I am working on my 1st Pix4d project. I am using a firefly 6 RTK drone with a Sony RX1 42mp camera. Our drone works in WGS 84 coordinates, and the vertical datum is WGS Ellipsoid in meters. I am working in in the USA in Wisconsin State Plane, Central Zone NAD83, US Survey feet. We are not using GCP’s because we have an RTK/PPK equipped drone. We currently use some bare earth LIDAR that our local government(s) have generated as our base topography. That data has a vertical datum of NAVD 88. When I run steps 1 and 2 and spot check the mesh generated, the elevation of the mesh seems to be roughly 100 feet lower than the LIDAR data. I have spoken to the drone folks to make sure I understood the output datum from the drone for the geo tags and I am pretty sure that I have that setup correctly. When I look at the elevation of the base station and the drone when it is sitting on the ground the elevation is about where I would expect it to be in comparison to the LIDAR data. When I generate the DSM/DTM will the data be at the same elevation as the mesh generated in step 2? I am hoping someone could help me with some trouble shooting steps as I am on my third try and I am not looking forward to all the point cloud editing I need to do to get the DSM/DTM to generate cleanly (only to find that the surface is off again).

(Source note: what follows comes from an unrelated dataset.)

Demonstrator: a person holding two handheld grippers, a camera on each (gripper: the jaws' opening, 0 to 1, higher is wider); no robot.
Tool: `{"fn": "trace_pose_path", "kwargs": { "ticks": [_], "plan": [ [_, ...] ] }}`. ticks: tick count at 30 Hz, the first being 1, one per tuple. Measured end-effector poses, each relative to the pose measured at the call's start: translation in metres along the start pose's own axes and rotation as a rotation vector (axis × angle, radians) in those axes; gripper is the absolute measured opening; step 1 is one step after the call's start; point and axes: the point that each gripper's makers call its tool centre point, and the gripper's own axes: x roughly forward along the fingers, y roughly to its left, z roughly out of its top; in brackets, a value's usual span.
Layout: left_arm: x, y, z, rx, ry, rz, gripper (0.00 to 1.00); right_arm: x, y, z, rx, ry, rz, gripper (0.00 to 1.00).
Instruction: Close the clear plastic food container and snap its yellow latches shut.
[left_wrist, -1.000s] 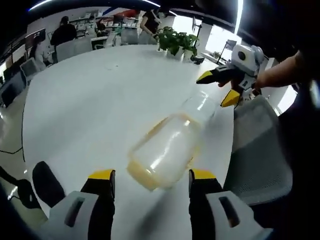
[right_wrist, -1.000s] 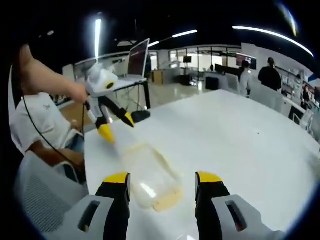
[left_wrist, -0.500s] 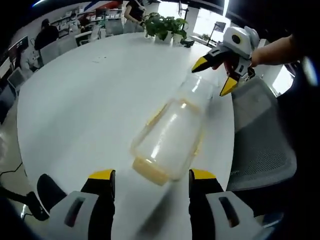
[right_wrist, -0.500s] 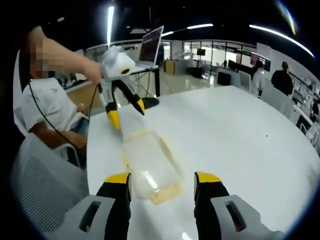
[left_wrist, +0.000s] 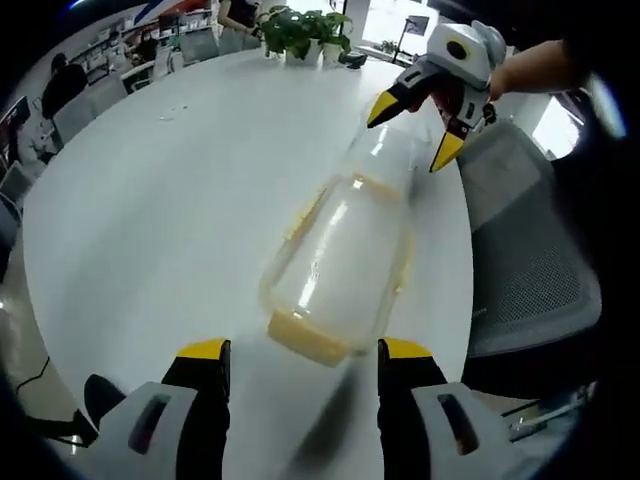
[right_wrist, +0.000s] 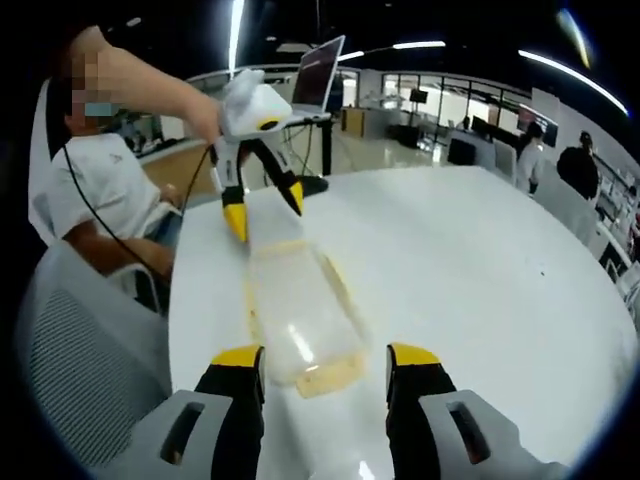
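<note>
The clear plastic container (left_wrist: 340, 255) lies lengthwise on the white table (left_wrist: 160, 200), with a yellow latch (left_wrist: 305, 340) at its near end. A clear flap extends from its far end, and whether it is the lid I cannot tell. My left gripper (left_wrist: 305, 355) is open just short of the container, its jaws wider than the container's end. The right gripper (left_wrist: 408, 138) hangs open over the far end. In the right gripper view the container (right_wrist: 300, 305) runs away from my open right gripper (right_wrist: 325, 358), and the left gripper (right_wrist: 266, 215) straddles the far end, open.
Grey mesh chairs (left_wrist: 530, 250) (right_wrist: 90, 340) stand against the table's edge beside the container. Potted plants (left_wrist: 300, 30) sit at the far rim. A seated person in a white shirt (right_wrist: 95, 195) holds the left gripper. A laptop (right_wrist: 320, 75) stands behind, and people are in the background.
Both views have tilted down and closed in on the container. Each gripper now sits nearer its end of the container, still open. The container itself lies where it was.
</note>
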Motion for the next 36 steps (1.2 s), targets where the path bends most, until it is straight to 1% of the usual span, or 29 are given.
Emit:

Could you please share here the Quality Report of the project together with some screenshots showing the issue? I’d help us understand the problem better. Thanks!
Ok. Since we did not have any GCPs (the whole idea with the RTK drone is not to have to place any out) I decided to look at the most recent aerial image available of the site and pick out some power pole bases that were around the project to add in as GCPs. Using Global mapper v21.1 with the project set up in the correct state plane coordinates I imported the world imagery data of the site and the local lidar data. I then picked out 7 poles that I am pretty sure have not been moved since the LIDAR was collected. I placed a point at each point and assigned each point an elevation from the LIDAR data. After running step one it looks like the surface grid is now close to the elevation I am expecting it to be. I then ran step 2 but now I have ran into issues with the point cloud (The tops of the buildings and hills are chopped off). I am attaching two reports. The first report is the original run of the project where the Surface is lower than the LIDAR: Blair_DPRAIL_420ft_3-24-20_report.pdf (1.3 MB) the second is from this latest run where the surface is close to the correct elevation with the GCPs added: Blair_DPRail_420ft_3-24-2020_Corrected_report.pdf (1.3 MB) I am also attaching two screen shots to illustrate what I am see about the elevation issue:
the cyan surface is the LIDAR surface and the blue surface is the original pix 4d surface. This picture is a cross section in the showing the difference in elevation:
Looks like a geoid issue. Personally I avoid allowing Pix4D do vertical transformations as it doesn’t support custom geoids like 12B and 18 for the US. When you process your PPK data, do you have the option of exporting to csv? My process is to generate a geotag csv from my processed PPK data in state plane feet using the appropriate geoid. Then import to Pix4D. Be sure to set your vertical to arbitrary in Pix4D so it won’t do any vertical transformations.
Thank you for the response. I figure it might be something along those lines. What we typically do is generate a geotag text file from the drone autopilot logs that has the processed RTK or PPK WGS 84 data for each picture (along with the other camera data) and then import the pictures and text file into PIX4d so we don’t have to tag each photo.
If I am reading your comments right, you would pull the x, y, and z data from the text file into a GIS program that can read the coordinate system data correctly and then re-project it into the correct state plane system and then write it back to the text file that PIX4d brings in. Then set up the PIX4d project to just use the state plane system without any transformation. I have Global Mapper as my go to GIS program. The only thing I worry about is the vertical datum. I am not sure on how it handle the WGS84 ellipsoid to state plane transition. I need to check on how Global Mapper would handle that aspect of it.
It sounds like a good thing to try. I will give it a shot. Thank you for the suggestion.
Can your PPK processing software export to state plane using geoids? I have a Wingtra and right now it only exports global coordinates (lat, long, ellipsoid height). So I import the global coordinates into Trimble business center and covert to state plane nad 83, navd 1988. Then export back out as a csv for import into Pix4D.
For small sites you can use your images in global coordinates and manually enter the difference between the geoid and ellipsoid in Pix4D.
The drone software only exports the geotag data in wgs84 just like yours. I will have to peruse the same solution you have. I have a email out to Global Mapper to see if it can do what you have explained. The sites I am working with are fairly large so having it adjusted right will make a difference on the edges. I think we may have a copy of Trimble Business Center I will need to check as that might be an option.